The Shifting Discourse of the “Responsibility to Protect”: Any Significance to the “Humanitarian Intervention” Debate?

One of the liveliest debates of post-Cold War international relations is that of humanitarian interventionism. Defined as a “forcible military action by an external agent in the relevant political community, with predominant purpose of preventing, reducing or halting an ongoing or impending grievous suffering or loss of life” (Pattison, 2010, p. 28), humanitarian intervention raises the highly controversial question of the “right to intervene” in the internal affairs of sovereign states with the purpose of protecting human rights. The failure to address the 1990’s humanitarian crisis of Somalia, Rwanda and Bosnia clearly reflected the sharp disagreement of the international community on whether, in the event of a humanitarian tragedy, one shall prioritize sovereignty or human rights.

The 21st century has seen the advent of a new language of humanitarian interventionism asserted to have escaped the logic of “sovereignty vs. human rights”: the Responsibility to Protect (R2P). Conceptualized by the ICISS in 2001, and explicitly endorsed in the 2005 World Summit Outcome Document, R2P, in brief, refers to the idea that each sovereign state has a primary responsibility to protect its people from suffering grave harm, and if it is unable or unwilling to do so, this responsibility is transferred to the international society (Bellamy, 2011). This international responsibility consists of preventing the humanitarian crisis, reacting to it and rebuilding after (ICISS, 2001). By reconciling the principle of sovereignty with that of human rights, argued Annan, the R2P report constituted the “most comprehensive and carefully thought-well response” to the dilemma of traditional humanitarian intervention (Annan, 2002). The development of the R2P doctrine, and its universal endorsement in 2005, was also presented by many of its proponents as a promise for a “new world order,” as it will bring us “closer to ending mass atrocities” (Evans, 2008).

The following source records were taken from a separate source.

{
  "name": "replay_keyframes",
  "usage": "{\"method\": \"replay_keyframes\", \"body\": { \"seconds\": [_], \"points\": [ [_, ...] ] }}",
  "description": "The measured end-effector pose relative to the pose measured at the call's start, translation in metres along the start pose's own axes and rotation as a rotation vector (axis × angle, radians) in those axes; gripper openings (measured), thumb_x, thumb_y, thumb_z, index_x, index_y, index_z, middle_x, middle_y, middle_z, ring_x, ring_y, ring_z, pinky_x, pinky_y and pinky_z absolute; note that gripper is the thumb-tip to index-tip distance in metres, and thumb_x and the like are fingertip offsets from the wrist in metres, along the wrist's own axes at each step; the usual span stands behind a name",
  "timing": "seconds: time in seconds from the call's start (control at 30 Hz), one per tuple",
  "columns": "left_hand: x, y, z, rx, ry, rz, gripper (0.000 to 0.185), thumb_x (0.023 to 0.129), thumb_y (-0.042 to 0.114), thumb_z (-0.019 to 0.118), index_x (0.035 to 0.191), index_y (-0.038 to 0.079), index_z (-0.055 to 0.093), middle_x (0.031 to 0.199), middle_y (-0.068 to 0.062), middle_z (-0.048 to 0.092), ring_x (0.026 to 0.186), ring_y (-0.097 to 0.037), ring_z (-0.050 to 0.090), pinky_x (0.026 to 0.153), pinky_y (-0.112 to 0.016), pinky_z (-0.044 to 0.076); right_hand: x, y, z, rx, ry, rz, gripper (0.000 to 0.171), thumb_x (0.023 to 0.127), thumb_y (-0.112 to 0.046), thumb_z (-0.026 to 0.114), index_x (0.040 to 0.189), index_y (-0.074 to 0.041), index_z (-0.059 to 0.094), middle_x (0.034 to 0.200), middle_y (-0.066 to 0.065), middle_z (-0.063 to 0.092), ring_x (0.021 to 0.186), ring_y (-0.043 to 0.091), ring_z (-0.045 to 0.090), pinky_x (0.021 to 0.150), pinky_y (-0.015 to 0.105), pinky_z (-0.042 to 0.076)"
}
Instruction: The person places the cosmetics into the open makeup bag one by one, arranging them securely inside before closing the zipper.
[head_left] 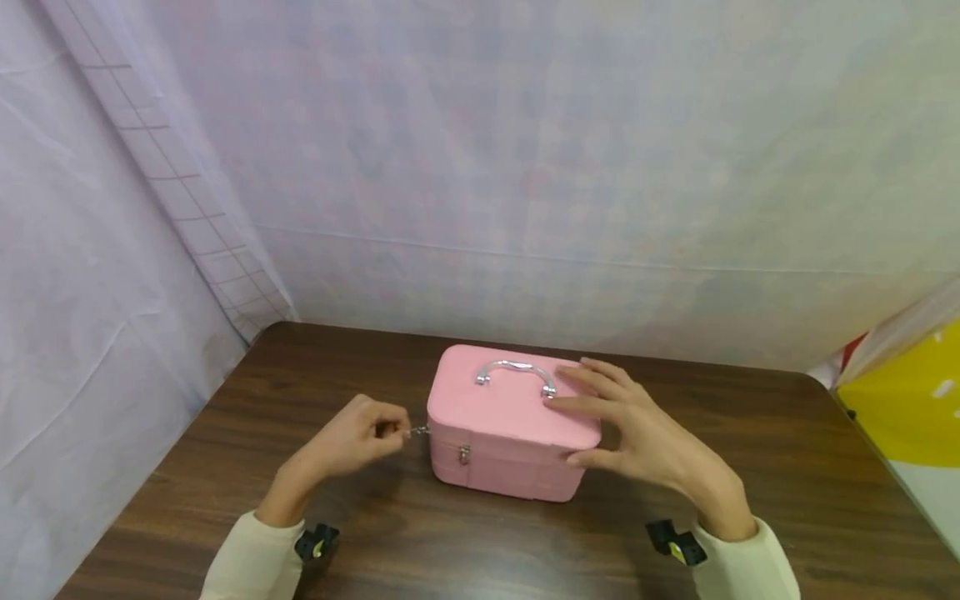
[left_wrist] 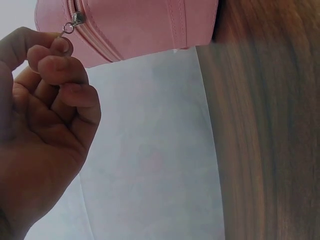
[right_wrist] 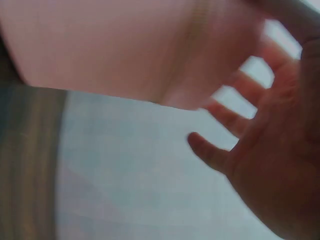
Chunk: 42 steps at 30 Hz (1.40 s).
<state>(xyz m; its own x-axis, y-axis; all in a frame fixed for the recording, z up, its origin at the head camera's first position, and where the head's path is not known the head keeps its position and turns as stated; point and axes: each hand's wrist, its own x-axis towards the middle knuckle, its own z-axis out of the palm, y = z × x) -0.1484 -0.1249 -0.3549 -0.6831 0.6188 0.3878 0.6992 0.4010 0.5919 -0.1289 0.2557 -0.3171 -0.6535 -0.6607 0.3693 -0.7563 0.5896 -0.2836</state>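
Note:
A pink vanity case with a silver carry handle on its lid stands on the wooden table. On its front is a small metal clasp. At the case's left side my left hand pinches a zipper pull between thumb and finger, and the other fingers are curled. My right hand spreads over the right end of the case, fingers on or just above the lid and the thumb by the front edge. In the right wrist view its fingers look extended beside the pink side, which is blurred.
The dark wooden table reaches back to a pale patterned cloth hanging behind it. White sheeting hangs on the left. A yellow item is beyond the table's right edge. Each wrist bears a black camera mount.

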Motion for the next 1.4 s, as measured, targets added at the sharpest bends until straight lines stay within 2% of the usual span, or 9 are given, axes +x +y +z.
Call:
{"method": "replay_keyframes", "body": {
  "seconds": [0.1,0.2,0.6,0.97,1.17,1.4],
  "points": [
    [0.001,0.002,0.002,-0.009,-0.007,0.003,0.019,0.074,-0.005,0.058,0.069,0.013,0.061,0.059,0.015,0.045,0.052,0.001,0.039,0.046,-0.018,0.033,0.000,0.010,0.011,0.061,-0.016,-0.004,0.071,0.074,-0.049,0.079,0.137,-0.030,0.053,0.154,0.003,0.027,0.141,0.033,0.010,0.103,0.063,0.021],
    [0.004,0.004,0.004,-0.008,-0.019,0.004,0.022,0.074,-0.004,0.058,0.068,0.017,0.060,0.059,0.016,0.044,0.052,0.001,0.038,0.046,-0.018,0.032,0.000,0.016,0.019,0.072,0.003,-0.019,0.074,0.073,-0.048,0.080,0.139,-0.030,0.051,0.155,0.005,0.023,0.141,0.034,0.007,0.101,0.065,0.021],
    [0.006,0.007,0.008,-0.027,-0.058,0.004,0.018,0.076,-0.002,0.059,0.069,0.014,0.060,0.060,0.016,0.041,0.053,0.002,0.039,0.047,-0.018,0.033,0.004,0.020,0.029,-0.026,0.120,-0.111,0.068,0.073,-0.052,0.076,0.134,-0.030,0.056,0.147,0.007,0.037,0.136,0.035,0.021,0.096,0.062,0.030],
    [0.009,0.015,0.019,0.138,-0.046,0.048,0.019,0.075,0.004,0.062,0.063,0.018,0.055,0.055,0.018,0.037,0.050,0.006,0.034,0.046,-0.014,0.029,0.009,0.020,0.032,-0.068,0.192,-0.146,0.066,0.073,-0.055,0.074,0.131,-0.031,0.059,0.142,0.007,0.043,0.131,0.033,0.029,0.093,0.059,0.033],
    [0.010,0.017,0.023,0.166,-0.008,0.086,0.023,0.073,0.004,0.061,0.060,0.019,0.050,0.054,0.018,0.035,0.049,0.007,0.031,0.045,-0.013,0.026,0.008,0.021,0.034,-0.070,0.190,-0.132,0.064,0.073,-0.055,0.074,0.131,-0.032,0.059,0.142,0.005,0.044,0.130,0.032,0.032,0.092,0.057,0.035],
    [0.011,0.020,0.025,0.118,-0.038,0.086,0.026,0.074,0.001,0.059,0.060,0.018,0.047,0.054,0.018,0.033,0.049,0.007,0.030,0.046,-0.013,0.024,0.008,0.020,0.036,-0.072,0.180,-0.075,0.066,0.071,-0.056,0.075,0.132,-0.035,0.058,0.143,0.003,0.043,0.133,0.032,0.028,0.096,0.059,0.033]
  ]
}}
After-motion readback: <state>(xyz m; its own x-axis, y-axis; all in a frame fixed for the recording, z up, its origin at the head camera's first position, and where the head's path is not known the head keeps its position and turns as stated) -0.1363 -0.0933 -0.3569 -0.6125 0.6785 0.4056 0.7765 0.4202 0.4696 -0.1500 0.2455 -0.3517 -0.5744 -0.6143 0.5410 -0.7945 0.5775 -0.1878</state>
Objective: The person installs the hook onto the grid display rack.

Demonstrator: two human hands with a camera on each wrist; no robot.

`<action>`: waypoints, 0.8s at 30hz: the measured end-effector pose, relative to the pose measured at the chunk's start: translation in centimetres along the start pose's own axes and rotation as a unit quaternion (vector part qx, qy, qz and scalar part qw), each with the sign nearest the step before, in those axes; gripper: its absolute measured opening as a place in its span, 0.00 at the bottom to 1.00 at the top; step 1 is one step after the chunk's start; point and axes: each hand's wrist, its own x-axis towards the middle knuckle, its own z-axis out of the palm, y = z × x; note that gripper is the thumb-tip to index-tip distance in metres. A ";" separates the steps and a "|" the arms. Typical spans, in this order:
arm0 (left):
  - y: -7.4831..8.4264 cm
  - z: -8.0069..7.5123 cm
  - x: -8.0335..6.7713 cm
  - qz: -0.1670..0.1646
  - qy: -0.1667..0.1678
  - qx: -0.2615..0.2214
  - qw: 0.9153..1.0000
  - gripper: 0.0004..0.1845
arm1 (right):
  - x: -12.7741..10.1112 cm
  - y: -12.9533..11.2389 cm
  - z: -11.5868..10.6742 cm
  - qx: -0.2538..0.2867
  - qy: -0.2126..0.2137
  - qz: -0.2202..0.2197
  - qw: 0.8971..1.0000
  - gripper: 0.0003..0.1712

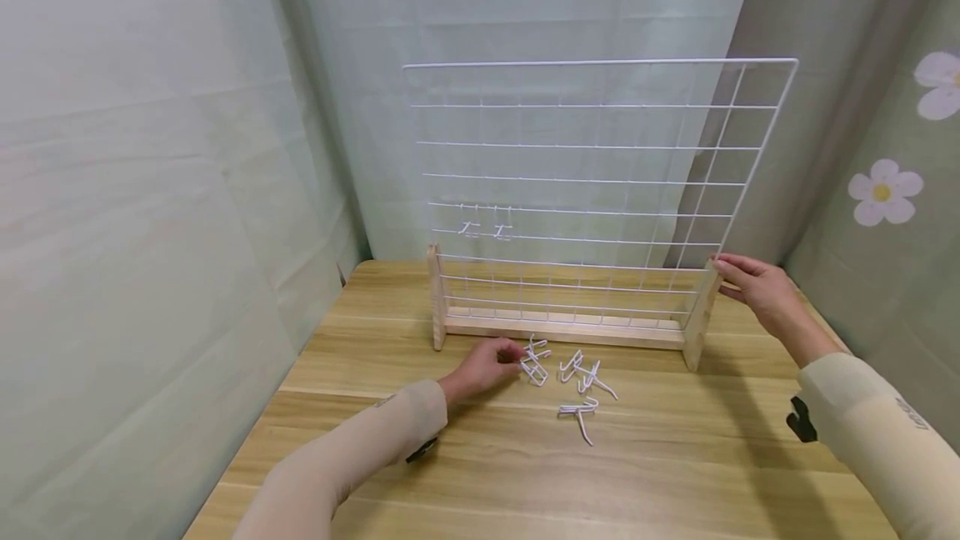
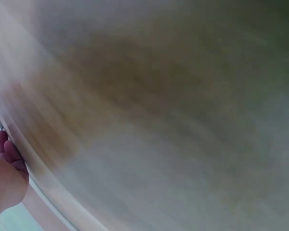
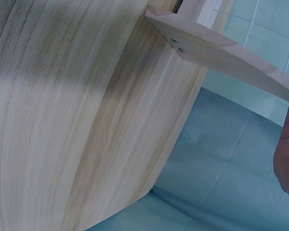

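Observation:
In the head view my left hand (image 1: 486, 367) reaches low over the table, its fingertips at a small cluster of white wire hooks (image 1: 535, 369). Whether they pinch one is hidden; the left wrist view catches only bent fingers (image 2: 12, 151) at its edge. My right hand (image 1: 759, 288) grips the top of the wooden side post (image 1: 699, 323) of a display rack, thumb in front. That rack carries a white wire grid (image 1: 600, 62). Two hooks, a left one (image 1: 468, 228) and a right one (image 1: 503, 232), hang side by side on the grid's left part.
More white hooks (image 1: 587, 377) lie right of the left hand, with a single hook (image 1: 577, 410) closer to me. A wooden crossbar (image 1: 562, 328) joins the rack's posts. Pale curtains (image 1: 150, 190) surround the wooden table (image 1: 660, 457).

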 end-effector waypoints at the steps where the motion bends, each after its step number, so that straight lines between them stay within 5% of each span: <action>1: 0.0 0.0 -0.1 0.000 -0.002 -0.002 1.000 0.11 | 0.0 0.0 0.0 0.003 0.000 0.000 1.000 0.25; 7: 0.3 -0.2 -0.6 0.011 -0.010 0.010 1.000 0.09 | -0.1 0.1 -0.1 0.013 -0.003 -0.001 1.000 0.13; 16: 0.3 -0.1 -0.9 -0.003 -0.003 0.018 1.000 0.09 | 0.0 0.3 -0.2 -0.006 -0.003 0.001 1.000 0.21; 24: 1.1 0.4 -0.1 -0.001 0.005 0.021 1.000 0.08 | -0.1 0.2 -0.2 0.019 -0.009 -0.001 1.000 0.12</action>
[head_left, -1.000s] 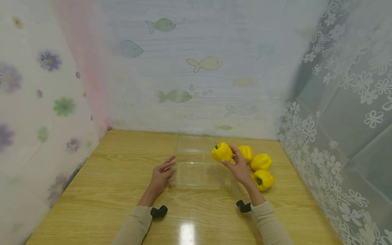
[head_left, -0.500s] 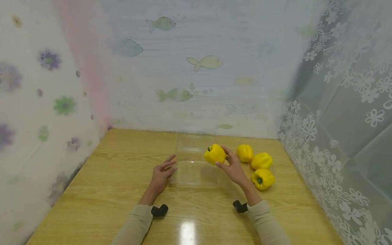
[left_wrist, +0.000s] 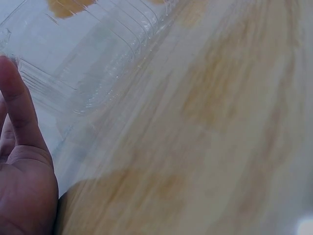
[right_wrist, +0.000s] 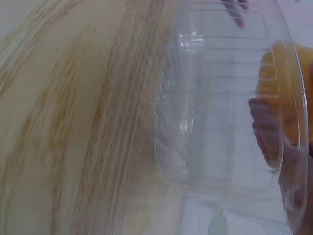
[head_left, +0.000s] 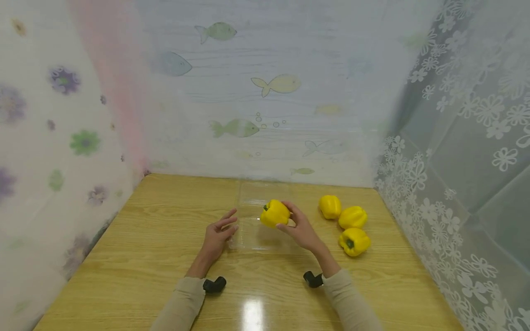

It is no doubt that the R2P has succeeded in shifting away from “humanitarian intervention” on the rhetoric level. In fact, there has been a noticeable abandoning of the phrase “humanitarian intervention” in favor of R2P in both political discourse, as well as academic literature. However, a shift from the discourse does not necessarily imply a shift from the main sources of controversies in the debate. Has the R2P succeeded in settling the main dilemmas posed by the traditional debate? Is it able to transform the inherent political dynamics of the 1990’s humanitarian interventionism? The purpose of this essay is to explore the real value and practical application of the R2P discourse. Reframing the concept of humanitarian intervention in the new R2P vocabulary language did not alter the actual content of the traditional debate and does not provide any genuine approach to address the initial challenges faced by it. The essay will first demonstrate how the R2P “novel” character of the conception of “sovereignty as responsibility” is flawed and overly exaggerated. It will, then, discuss how the legal content of the R2P’s international responsibility to protect is “old wine in new bottles,” which reflects the existing international law structure of the pre–R2P.  Finally, it will argue how the R2P shift on the moral level –even if it constitutes an innovation– has resulted in disconnecting the R2P from the traditional focus on militarized humanitarian intervention debate. The conclusion will affirm that the R2P has not only offered nothing genuine to solve the initial humanitarian intervention dilemma, but also “de-links” us – in Chandler (2009) words- from it.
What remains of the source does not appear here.